Why immunity to some viruses do not protect against repeated infections
New research at Oregon Health & Science University Vaccine and Gene Therapy Institute explains how a virus that has infected up to 80 percent of Americans can reinfect individuals repeatedly despite the presence of a strong immunity durable. The investigation is cytomegalovirus (CMV), which infects 50 to 80 percent of the population of the United States before the age of 40. Details of the new findings are published in the online edition of the journal Science.
For most people, CMV infection is not detected and not severely ill. However, vulnerable populations with immune deficiency, such as the development and infants, recipients of organ donors and human immunodeficiency virus (HIV) patients, CMV is very serious and potentially life-threatening risk. Approximately 8,000 children suffer from disabilities caused by CMV each year.
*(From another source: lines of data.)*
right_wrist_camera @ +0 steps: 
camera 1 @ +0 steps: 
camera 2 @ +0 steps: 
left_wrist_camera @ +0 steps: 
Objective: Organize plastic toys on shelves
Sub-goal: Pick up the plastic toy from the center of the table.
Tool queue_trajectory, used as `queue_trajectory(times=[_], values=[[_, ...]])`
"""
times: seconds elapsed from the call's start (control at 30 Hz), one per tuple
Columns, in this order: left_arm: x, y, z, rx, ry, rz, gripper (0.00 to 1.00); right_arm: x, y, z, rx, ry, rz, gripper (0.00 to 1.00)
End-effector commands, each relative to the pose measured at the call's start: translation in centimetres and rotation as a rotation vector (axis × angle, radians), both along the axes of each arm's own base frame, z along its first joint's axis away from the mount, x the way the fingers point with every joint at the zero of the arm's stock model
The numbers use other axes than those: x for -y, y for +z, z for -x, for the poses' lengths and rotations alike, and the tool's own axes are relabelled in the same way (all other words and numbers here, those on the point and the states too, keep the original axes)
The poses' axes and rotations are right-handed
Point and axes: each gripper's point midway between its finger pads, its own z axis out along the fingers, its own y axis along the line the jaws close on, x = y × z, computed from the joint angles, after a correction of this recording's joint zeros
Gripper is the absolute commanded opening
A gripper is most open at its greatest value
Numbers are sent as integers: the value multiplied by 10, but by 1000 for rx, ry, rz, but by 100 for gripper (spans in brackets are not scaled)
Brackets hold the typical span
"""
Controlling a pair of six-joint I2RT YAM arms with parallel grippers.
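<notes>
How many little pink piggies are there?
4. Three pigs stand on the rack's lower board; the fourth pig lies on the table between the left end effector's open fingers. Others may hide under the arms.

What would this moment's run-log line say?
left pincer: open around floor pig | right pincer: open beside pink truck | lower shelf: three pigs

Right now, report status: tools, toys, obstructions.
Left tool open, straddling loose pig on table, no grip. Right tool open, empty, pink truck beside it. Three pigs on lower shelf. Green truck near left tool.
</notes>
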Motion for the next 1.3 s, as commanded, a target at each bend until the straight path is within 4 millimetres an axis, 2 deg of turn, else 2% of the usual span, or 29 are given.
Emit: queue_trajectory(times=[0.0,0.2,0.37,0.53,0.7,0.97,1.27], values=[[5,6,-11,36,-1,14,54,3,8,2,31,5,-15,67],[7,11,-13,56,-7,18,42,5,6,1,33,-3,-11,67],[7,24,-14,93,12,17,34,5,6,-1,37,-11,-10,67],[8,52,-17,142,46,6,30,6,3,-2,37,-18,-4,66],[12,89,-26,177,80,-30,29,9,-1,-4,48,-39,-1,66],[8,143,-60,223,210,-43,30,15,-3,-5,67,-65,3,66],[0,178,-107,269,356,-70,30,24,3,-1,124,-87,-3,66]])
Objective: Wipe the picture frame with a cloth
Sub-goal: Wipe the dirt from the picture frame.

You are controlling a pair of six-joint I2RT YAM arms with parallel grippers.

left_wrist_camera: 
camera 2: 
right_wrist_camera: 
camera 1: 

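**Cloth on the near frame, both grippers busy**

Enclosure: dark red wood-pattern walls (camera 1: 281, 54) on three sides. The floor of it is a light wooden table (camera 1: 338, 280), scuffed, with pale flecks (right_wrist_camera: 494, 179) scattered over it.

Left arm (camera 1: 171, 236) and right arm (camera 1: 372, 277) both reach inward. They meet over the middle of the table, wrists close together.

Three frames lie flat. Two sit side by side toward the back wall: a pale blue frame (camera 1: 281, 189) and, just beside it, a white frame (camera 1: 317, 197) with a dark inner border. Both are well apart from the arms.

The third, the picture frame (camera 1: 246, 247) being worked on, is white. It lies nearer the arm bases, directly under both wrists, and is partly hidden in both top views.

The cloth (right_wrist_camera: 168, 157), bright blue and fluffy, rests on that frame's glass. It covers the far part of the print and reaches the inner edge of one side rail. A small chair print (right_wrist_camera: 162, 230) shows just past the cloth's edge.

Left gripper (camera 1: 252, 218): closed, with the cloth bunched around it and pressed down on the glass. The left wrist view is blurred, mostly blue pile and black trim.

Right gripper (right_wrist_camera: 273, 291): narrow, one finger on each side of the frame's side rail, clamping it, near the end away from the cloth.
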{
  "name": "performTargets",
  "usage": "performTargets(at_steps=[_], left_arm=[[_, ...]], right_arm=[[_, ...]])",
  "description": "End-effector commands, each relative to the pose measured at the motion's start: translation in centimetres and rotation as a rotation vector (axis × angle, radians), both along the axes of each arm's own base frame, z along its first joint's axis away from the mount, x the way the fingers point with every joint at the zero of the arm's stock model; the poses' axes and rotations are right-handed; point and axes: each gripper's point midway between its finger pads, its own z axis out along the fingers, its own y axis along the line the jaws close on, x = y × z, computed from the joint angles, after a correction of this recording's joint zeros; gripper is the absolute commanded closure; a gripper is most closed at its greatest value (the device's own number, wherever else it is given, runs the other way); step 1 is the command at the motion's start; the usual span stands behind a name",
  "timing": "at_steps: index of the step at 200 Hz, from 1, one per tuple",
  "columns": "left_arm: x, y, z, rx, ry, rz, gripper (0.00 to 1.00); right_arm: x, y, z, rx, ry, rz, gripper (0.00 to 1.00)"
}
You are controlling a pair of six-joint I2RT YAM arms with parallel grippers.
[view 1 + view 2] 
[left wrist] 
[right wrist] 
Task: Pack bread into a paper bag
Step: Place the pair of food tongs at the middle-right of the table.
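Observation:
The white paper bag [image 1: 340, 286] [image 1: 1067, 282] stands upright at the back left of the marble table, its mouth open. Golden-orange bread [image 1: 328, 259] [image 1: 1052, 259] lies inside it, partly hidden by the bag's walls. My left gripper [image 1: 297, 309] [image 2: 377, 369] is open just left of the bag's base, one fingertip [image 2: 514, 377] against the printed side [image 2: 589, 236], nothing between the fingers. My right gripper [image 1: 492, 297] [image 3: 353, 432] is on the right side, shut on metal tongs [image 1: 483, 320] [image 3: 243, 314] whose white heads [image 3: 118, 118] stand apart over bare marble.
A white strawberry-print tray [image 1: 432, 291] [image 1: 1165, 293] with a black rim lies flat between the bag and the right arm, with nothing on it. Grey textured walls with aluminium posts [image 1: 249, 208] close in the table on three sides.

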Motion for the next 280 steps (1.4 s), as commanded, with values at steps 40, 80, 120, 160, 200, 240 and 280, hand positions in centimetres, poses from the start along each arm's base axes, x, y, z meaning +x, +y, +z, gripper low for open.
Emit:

“CMV is a type of virus that can infect a few individuals who are effectively already persistently infected by this virus,” said Louis Picker, MD, associate director of the OHSU VGTI and director of the immunization program is VGTI. He is also Director of the Division of Pathology and Immunology at the Oregon National Primate Research Center at OHSU.
The light of common superbug
An international survey of scientists from New Zealand and Denmark revealed exactly how the superbug Staphylococcus aureus escapes the body’s immune defenses key.
Maurice Wilkins Centre scientists led by Professor John Fraser, University of Auckland and a team of scientists led by Professor Gregers Anderson of the University of Aarhus, Denmark, described how a protein from S. Staphylococcus interferes with the human immune system. Their results were published in the journal Proceedings of the National Academy of Sciences USA (PNAS).
In New Zealand, like many other countries, S. aureus is the most common cause of nosocomial infection. It also causes severe outbreaks in the community where antibiotic resistant strains such as MRSA is proving very difficult to treat.
Professor Fraser, associate director of the Maurice Wilkins Centre, says the study, the culmination of six years, focuses on a small protein called superbug SSL7 (protein Staphylococcal superantigens and 7). The team has shown that this protein binds to immunoglobulin A (IgA), an antibody of special pleading in your gut and lung. The protein also binds complement C5 SSL7 a series of proteins that “complement” the work of antibodies to destroy bacteria.